**EXERCISE DESCRIPTION:** Repeat the data that follows in full. Do not include the pictures.

======== DATASET EXTRACT ========

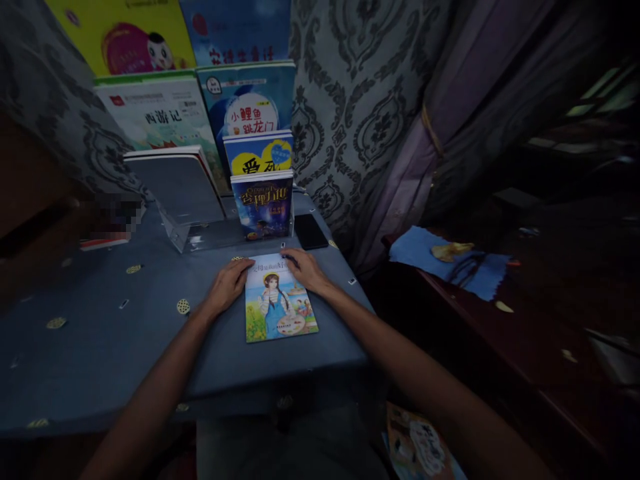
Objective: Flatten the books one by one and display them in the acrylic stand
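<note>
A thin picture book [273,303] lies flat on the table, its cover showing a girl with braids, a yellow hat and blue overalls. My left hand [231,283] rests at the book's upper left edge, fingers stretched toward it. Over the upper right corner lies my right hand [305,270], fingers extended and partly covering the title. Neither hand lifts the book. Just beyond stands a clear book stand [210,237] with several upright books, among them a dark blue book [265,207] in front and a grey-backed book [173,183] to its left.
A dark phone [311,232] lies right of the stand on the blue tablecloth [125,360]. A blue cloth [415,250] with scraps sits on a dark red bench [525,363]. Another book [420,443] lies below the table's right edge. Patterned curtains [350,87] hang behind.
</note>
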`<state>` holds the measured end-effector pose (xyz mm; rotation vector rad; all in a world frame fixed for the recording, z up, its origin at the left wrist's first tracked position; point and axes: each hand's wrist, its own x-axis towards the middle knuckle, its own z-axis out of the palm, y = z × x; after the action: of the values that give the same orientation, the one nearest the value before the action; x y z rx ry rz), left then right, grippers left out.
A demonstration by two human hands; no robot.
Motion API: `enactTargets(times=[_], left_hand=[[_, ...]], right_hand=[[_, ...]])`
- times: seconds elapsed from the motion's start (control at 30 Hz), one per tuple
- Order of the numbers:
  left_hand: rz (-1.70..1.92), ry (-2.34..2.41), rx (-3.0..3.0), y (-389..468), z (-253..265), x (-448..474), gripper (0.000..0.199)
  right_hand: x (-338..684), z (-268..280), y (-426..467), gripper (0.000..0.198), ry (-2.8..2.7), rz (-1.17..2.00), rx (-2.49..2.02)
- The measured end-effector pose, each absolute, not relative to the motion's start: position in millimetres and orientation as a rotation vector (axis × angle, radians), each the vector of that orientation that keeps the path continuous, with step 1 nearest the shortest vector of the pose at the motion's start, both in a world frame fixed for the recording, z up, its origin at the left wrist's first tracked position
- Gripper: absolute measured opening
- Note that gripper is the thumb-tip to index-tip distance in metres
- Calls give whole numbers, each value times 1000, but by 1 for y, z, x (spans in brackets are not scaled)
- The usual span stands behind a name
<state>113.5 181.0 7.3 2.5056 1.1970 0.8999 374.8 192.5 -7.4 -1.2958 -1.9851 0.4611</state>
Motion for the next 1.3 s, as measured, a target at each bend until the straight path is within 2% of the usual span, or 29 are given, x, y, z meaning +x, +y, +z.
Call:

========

**SOLUTION FOR THIS EXERCISE:**
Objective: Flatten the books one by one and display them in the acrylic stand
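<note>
A thin picture book [273,303] lies flat on the table, its cover showing a girl with braids, a yellow hat and blue overalls. My left hand [231,283] rests at the book's upper left edge, fingers stretched toward it. Over the upper right corner lies my right hand [305,270], fingers extended and partly covering the title. Neither hand lifts the book. Just beyond stands a clear book stand [210,237] with several upright books, among them a dark blue book [265,207] in front and a grey-backed book [173,183] to its left.
A dark phone [311,232] lies right of the stand on the blue tablecloth [125,360]. A blue cloth [415,250] with scraps sits on a dark red bench [525,363]. Another book [420,443] lies below the table's right edge. Patterned curtains [350,87] hang behind.
</note>
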`<state>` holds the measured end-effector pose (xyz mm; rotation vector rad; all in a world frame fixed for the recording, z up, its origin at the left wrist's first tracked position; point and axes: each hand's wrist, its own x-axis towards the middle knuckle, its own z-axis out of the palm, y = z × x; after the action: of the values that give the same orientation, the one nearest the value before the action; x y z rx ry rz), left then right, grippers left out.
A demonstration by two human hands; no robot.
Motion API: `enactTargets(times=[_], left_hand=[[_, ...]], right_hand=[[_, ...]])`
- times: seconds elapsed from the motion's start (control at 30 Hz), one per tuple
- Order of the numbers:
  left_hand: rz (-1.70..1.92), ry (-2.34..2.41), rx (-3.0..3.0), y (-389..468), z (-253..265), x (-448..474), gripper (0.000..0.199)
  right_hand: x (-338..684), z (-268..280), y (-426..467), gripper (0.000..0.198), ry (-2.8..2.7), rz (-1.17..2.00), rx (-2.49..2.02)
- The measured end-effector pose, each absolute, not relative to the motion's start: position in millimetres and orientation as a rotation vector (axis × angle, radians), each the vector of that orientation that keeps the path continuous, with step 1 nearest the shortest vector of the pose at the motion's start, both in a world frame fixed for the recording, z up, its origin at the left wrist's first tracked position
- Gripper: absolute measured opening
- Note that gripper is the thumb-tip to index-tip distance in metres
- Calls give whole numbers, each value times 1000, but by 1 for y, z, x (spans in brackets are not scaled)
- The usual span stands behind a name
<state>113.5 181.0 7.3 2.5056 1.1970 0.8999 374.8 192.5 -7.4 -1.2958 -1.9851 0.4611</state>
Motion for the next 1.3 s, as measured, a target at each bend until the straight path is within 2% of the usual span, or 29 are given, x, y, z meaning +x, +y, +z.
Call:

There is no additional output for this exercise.